A party seeking sanctions under Rule 11 must prove an attorney signed a pleading or motion "to cause delay or when no good grounds exist to support the filing."  Ex parte Bon Secours-St. Francis Xavier Hosp., Inc., 393 S.C. 590, 597, 713 S.E.2d 624, 628 (2011); Rule 11, SCRCP (stating an attorney's signature on a pleading or motion certifies "that he has read the pleading, motion or other paper; that to the best of his knowledge, information and belief there is good ground to support it; and that it is not interposed for delay").

Applying our findings of fact to these standards of proof, we hold Lambrecht is not entitled to sanctions.[3]  Accordingly, the decision of the circuit court is

AFFIRMED.

HUFF and SHORT, JJ., concur. 


[1] We apply the amended version of the Frivolous Proceedings Act rather than the 2002 version in effect at the time the cause of action arose because in a prior unpublished opinion remanding this case, this court court found "neither party asserted the prior version applied; thus the trial court applied the 2005 version," and "it has become the law of the case."  Clegg v. Lambrecht, Op. No. 4498 (S.C. Ct. App. filed Feb. 5, 2009) (Shearouse Adv. Sh. No. 8 at 68 n.1), withdrawn, substituted, and refiled Op. No. 2009-UP-376 (Ct. App. filed June 30, 2009); see also 2005 Act No. 27, §§ 5, 16 (stating the amended version of § 15-36-10 "take[s] effect July 1, 2005, and shall only apply to causes of action arising on or after that date").

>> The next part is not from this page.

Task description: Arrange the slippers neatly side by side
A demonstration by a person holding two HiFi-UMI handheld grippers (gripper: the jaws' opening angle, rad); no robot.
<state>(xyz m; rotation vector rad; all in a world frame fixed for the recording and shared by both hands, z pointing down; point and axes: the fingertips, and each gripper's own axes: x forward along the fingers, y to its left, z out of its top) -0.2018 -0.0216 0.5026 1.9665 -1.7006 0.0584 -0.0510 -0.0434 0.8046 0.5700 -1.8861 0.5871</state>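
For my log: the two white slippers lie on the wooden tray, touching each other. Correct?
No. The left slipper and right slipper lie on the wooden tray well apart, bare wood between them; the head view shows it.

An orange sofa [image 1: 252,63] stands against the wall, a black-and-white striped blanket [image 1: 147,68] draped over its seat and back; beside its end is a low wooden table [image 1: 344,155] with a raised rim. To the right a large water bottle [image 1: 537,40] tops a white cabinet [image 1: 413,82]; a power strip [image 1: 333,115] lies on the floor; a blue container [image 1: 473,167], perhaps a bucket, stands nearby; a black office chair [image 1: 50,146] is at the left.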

[2] The only factual finding made by the circuit court which we do not make is that the record contains "evidence to support the reasonableness (and the good faith) of the allegation that at[] the time of [the] fatal wreck Elliott was acting pursuant to instructions from [Douglas] to retrieve the Mazda."  However, our disagreement with the circuit court on this point does not change our overall conclusion that Clegg's claim for negligent entrustment does not violate the requirements of the Frivolous Proceedings Act and Rule 11.

[3] For one example that refutes Lambrecht's argument that a reasonable attorney in the same circumstances would believe that under the facts, his claim was clearly not warranted, see Nationwide Mutual Insurance Co. v. Smith, 376 S.C. 60, 67, 654 S.E.2d 837, 840 (Ct. App. 2007) ("An automobile insurance policy, like other forms of insurance, must be supported by an insurable interest in the named insured.  The insurable interest required does not depend upon the named insured having either a legal or equitable interest in the property, but it is enough that the insured may be held liable for damages to its operation and use." (internal citations and quotation marks omitted) (emphasis added)).